What you will do =>
The lines to be set down run from the line containing "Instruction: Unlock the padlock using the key" through the final line of the data below; print them exactly and print nothing else.

BEGIN

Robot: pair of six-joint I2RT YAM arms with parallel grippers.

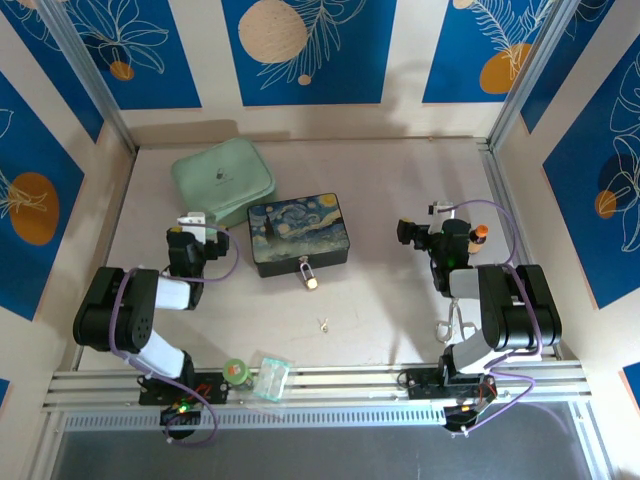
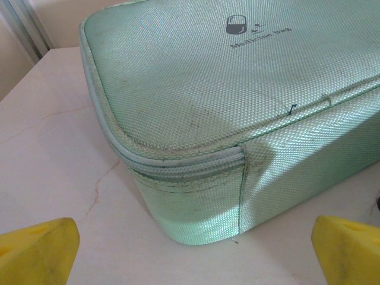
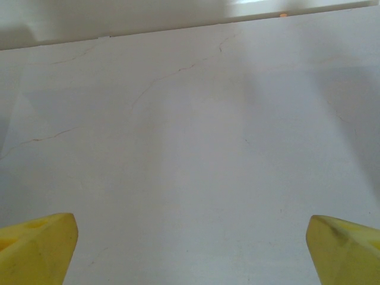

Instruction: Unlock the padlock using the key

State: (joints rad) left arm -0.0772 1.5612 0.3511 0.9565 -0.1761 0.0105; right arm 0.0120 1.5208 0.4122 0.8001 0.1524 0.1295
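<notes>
So the brass padlock (image 1: 309,277) sits at the front of the painted box (image 1: 297,233), long axis pointing toward the arms. Left gripper (image 2: 190,252) and right gripper (image 3: 190,252) both gape, empty.

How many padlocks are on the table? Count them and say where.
1. The padlock sits at the near edge of the painted box, mid-table. Another could be hidden behind the box or the green bag.

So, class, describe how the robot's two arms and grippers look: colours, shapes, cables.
The left arm and right arm are each built of chunky black joint housings and white link sections, with a thin purple cable looping alongside. The left gripper and right gripper end in blunt, wedge-shaped yellow fingertips.
</notes>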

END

Answer box =>
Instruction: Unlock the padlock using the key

State: (joints rad) left arm -0.0772 1.5612 0.3511 0.9565 -0.1761 0.0105; right arm 0.0120 1.5208 0.4122 0.8001 0.1524 0.1295
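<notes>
So the brass padlock (image 1: 309,277) sits at the front of the painted box (image 1: 297,233), long axis pointing toward the arms. Left gripper (image 2: 190,252) and right gripper (image 3: 190,252) both gape, empty.

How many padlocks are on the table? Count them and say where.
1. The padlock sits at the near edge of the painted box, mid-table. Another could be hidden behind the box or the green bag.

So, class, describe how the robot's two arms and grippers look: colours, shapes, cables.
The left arm and right arm are each built of chunky black joint housings and white link sections, with a thin purple cable looping alongside. The left gripper and right gripper end in blunt, wedge-shaped yellow fingertips.
</notes>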

Nothing further remains to be added to the answer.